Protecting our work, once completed and handed out, is OUR RIGHT… and a delicate matter.
Since the computer changed  forever they way we produce our work, protection is at stake. It is almost impossible to control that, giving away the source files, our work will be reproduced and modified without our permission and differenty from what agreed.
More often clients ask for source files, what should we do when this happens?

It worldwide accepted that the creator owns the instruments used to complete a job, unless different agreements.
This shoud sweep away any doubt… doesn’t it? No, it doesn’t… and the client insists  can you give the InDesign files? may I have the source files? What should a designer do?

The law is quite vague on this matter, but almost everywhere in the world the source files are considered the instruments to complete the job, and these should belong to the author (in most of the cases the firm that signed the contract). The client normaly buys the final product, unless different existing agreements.

The doubt on how to react to such requests still lingers though.

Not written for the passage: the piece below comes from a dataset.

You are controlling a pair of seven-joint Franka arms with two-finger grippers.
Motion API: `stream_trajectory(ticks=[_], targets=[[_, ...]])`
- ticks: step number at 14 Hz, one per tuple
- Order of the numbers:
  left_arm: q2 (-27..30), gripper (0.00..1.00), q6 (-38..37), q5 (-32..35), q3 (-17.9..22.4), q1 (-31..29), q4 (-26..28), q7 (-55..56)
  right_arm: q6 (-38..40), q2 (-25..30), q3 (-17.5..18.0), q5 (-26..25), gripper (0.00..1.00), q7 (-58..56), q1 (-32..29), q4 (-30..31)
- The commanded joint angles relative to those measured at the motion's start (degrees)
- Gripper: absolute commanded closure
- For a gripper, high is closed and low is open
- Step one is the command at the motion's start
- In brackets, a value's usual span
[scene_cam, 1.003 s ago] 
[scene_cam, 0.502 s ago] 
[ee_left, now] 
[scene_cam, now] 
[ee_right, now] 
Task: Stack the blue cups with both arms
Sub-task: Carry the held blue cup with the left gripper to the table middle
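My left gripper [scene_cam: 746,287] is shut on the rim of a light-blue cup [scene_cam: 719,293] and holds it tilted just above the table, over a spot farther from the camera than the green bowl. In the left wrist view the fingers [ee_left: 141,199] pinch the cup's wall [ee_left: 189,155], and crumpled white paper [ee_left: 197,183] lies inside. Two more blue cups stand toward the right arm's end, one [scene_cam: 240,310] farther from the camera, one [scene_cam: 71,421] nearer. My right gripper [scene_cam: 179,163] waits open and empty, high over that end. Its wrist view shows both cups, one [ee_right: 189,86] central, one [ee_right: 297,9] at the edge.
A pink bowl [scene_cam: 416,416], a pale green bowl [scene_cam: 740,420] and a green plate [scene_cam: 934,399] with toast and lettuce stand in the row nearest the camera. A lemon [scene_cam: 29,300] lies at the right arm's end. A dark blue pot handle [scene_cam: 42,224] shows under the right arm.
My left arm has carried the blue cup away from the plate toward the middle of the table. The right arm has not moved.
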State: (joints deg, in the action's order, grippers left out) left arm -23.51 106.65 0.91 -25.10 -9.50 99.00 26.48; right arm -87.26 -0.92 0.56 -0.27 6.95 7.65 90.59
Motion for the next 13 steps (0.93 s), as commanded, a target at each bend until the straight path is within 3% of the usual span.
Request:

First of all…. anticipate the issue!
Write simple but clear contracts, precisely indicating the nature of the services and of the products the client is buying.
Second, pay attention to the copyright laws!
You may use artworks or pictures done and taken by other people, make sure you have the rights to use them and the right to edit them before passing them to your client.
When to reply “OK, no problem”.
Luckily there are long term partnership, in these cases don’t worry and promptly reply YES to your clients asking for source files, in the long run this wil turn out very useful, when called to produce revisions or when problems may rise. This could be a favour to your client that could become a favour to yourself.
When to reply “I am sorry but…”
Definitely with one-work clients. There is no need to be harsh, in fact a calm explanation for your reasons would do- for example you can say that  the source files contain elements of your exclusive property.

Everytime a client asked me for the source files I kind of trembled, but then I think I almost always made the right choice. Trusting is a good thing, not trusting…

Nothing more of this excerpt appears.